== Exercise details ==
Report every line below that carries the word "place".

======== Exercise input ========

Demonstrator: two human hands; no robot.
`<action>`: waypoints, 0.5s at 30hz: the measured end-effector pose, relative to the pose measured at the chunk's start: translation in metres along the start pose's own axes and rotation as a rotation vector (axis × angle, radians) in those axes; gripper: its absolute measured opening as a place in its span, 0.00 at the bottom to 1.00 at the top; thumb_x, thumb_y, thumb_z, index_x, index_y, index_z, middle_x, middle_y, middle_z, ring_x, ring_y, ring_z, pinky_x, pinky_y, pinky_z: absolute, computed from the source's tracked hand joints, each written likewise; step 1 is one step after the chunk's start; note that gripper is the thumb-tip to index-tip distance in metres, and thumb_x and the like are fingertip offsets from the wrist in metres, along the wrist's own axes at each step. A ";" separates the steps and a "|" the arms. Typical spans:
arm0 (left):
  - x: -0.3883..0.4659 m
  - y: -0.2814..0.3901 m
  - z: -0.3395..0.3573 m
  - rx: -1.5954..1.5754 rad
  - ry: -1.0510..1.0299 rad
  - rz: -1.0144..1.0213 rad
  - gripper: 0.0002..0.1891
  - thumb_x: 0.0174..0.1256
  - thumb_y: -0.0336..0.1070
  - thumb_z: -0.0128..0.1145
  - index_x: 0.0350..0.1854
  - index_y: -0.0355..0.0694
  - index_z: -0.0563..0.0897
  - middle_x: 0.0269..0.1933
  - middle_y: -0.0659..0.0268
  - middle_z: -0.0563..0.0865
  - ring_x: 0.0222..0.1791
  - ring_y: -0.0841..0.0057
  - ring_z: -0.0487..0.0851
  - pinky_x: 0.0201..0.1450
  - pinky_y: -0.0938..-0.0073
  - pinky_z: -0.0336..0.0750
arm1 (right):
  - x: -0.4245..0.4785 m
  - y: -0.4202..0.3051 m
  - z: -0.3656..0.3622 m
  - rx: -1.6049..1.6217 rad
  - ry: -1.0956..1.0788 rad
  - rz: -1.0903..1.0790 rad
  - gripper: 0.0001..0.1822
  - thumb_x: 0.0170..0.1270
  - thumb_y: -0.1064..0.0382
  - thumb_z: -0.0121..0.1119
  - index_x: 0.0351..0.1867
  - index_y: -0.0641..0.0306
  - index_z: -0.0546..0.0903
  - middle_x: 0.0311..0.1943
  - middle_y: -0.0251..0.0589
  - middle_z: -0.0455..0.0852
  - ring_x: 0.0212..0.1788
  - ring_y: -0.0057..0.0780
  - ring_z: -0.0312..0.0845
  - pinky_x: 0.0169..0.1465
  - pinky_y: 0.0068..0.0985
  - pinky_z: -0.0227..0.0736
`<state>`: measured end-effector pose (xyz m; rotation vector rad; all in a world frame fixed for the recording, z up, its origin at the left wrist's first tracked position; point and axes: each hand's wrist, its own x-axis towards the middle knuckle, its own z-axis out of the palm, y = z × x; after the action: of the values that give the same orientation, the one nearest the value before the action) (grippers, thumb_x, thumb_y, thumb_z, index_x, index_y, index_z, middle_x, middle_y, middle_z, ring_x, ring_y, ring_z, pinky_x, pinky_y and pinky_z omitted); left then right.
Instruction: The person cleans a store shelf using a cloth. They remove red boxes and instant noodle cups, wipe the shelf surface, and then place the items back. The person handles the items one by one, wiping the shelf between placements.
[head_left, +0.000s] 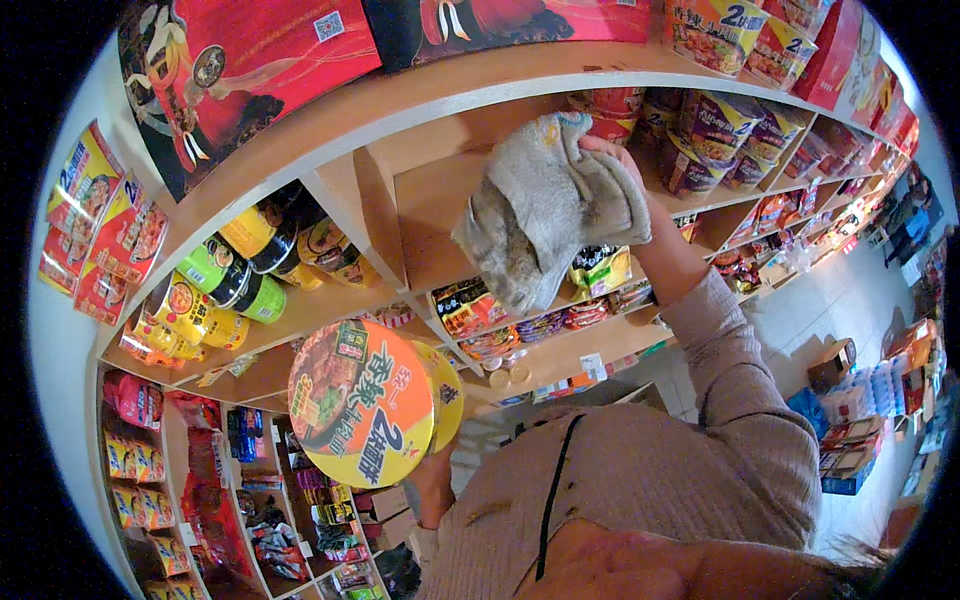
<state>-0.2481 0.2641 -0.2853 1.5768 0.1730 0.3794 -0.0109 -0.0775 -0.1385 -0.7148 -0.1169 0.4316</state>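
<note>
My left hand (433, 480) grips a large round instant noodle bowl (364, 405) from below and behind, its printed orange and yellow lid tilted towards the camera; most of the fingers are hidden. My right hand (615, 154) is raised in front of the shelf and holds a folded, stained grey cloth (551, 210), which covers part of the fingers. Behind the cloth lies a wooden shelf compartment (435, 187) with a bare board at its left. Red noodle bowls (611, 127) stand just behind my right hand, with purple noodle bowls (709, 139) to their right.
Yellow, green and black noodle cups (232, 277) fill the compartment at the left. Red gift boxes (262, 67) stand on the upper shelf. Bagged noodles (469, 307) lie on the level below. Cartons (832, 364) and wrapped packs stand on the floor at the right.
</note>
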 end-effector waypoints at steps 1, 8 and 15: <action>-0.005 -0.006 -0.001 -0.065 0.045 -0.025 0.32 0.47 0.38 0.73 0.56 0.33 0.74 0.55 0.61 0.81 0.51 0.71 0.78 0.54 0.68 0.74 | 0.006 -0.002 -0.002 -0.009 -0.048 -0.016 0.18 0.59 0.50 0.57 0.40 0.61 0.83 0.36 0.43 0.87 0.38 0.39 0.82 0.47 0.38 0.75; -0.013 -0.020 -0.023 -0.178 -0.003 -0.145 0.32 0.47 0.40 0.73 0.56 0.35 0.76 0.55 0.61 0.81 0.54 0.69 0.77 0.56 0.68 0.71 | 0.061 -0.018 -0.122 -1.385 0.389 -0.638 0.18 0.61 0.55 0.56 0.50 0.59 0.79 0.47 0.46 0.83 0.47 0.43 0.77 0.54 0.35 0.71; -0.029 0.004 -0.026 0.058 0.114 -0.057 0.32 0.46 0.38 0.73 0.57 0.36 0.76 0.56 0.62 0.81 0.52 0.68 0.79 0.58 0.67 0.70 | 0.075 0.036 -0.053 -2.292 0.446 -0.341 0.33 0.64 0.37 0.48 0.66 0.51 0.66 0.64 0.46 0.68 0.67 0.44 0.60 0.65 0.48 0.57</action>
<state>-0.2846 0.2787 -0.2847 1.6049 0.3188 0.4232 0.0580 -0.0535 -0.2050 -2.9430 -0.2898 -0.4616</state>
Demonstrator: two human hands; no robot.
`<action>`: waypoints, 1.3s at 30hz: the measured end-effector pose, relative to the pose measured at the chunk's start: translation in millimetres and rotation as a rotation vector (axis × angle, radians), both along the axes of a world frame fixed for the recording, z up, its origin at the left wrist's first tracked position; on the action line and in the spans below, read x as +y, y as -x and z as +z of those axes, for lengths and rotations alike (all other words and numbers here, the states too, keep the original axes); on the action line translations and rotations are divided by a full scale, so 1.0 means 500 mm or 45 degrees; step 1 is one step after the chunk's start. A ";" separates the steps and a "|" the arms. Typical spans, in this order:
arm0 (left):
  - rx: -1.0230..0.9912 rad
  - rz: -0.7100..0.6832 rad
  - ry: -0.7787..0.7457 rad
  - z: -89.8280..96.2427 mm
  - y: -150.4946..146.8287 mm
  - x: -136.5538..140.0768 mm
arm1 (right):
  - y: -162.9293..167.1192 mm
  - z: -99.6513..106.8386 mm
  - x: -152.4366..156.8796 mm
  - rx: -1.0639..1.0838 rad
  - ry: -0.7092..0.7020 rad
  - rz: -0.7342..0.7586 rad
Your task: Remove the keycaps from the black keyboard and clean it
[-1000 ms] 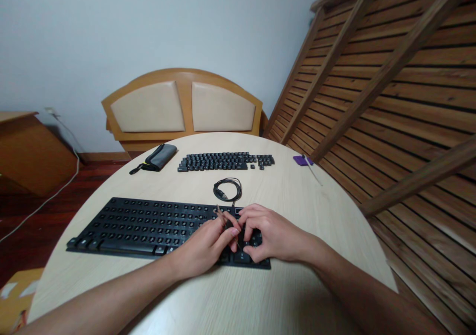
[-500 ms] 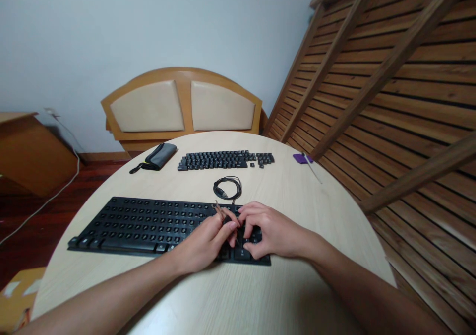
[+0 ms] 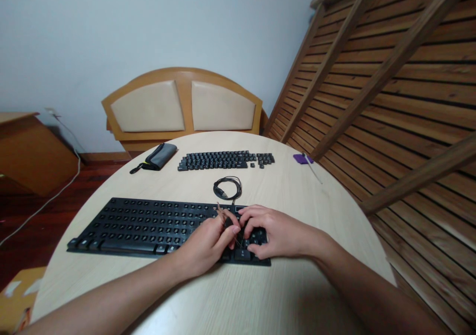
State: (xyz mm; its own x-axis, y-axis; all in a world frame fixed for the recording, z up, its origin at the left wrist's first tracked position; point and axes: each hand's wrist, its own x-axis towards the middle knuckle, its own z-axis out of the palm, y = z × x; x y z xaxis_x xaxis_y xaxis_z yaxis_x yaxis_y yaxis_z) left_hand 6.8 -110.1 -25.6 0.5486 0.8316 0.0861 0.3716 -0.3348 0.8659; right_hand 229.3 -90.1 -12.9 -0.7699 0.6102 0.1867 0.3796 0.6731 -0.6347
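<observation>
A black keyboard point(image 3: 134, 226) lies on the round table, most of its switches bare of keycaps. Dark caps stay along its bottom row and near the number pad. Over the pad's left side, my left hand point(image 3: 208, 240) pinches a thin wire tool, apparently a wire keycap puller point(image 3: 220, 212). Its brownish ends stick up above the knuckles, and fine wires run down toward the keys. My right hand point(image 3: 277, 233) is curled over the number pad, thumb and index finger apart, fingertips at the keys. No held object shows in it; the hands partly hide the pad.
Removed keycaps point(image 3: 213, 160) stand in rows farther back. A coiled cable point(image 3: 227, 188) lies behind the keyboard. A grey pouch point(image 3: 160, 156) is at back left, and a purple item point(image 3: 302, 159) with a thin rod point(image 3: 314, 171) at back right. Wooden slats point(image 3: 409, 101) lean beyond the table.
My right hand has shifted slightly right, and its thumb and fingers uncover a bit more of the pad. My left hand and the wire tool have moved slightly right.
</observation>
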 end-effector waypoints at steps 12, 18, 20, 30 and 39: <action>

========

== Answer section ==
`<action>`: waypoints, 0.5s at 30hz: the measured end-effector pose, relative to the pose measured at the chunk's start: translation in metres along the start pose's own axes and rotation as a rotation vector (axis × angle, radians) in those axes; gripper: its absolute measured opening as a place in its span, 0.00 at the bottom to 1.00 at the top; thumb_x, thumb_y, thumb_z, index_x, index_y, index_z, middle_x, middle_y, middle_z, ring_x, ring_y, ring_z, pinky_x, pinky_y, pinky_z: absolute, computed from the source's tracked hand joints, each written likewise; step 1 is one step after the chunk's start; note that gripper is the thumb-tip to index-tip distance in metres, and thumb_x and the like are fingertip offsets from the wrist in metres, along the wrist's own axes at each step. A ";" separates the steps and a "|" the arms. Typical spans:
Instruction: The person cleans a store shelf using a cloth. They remove red boxes and instant noodle cups, wipe the shelf surface, and then place the items back. The person handles the items one by one, wiping the shelf between placements.

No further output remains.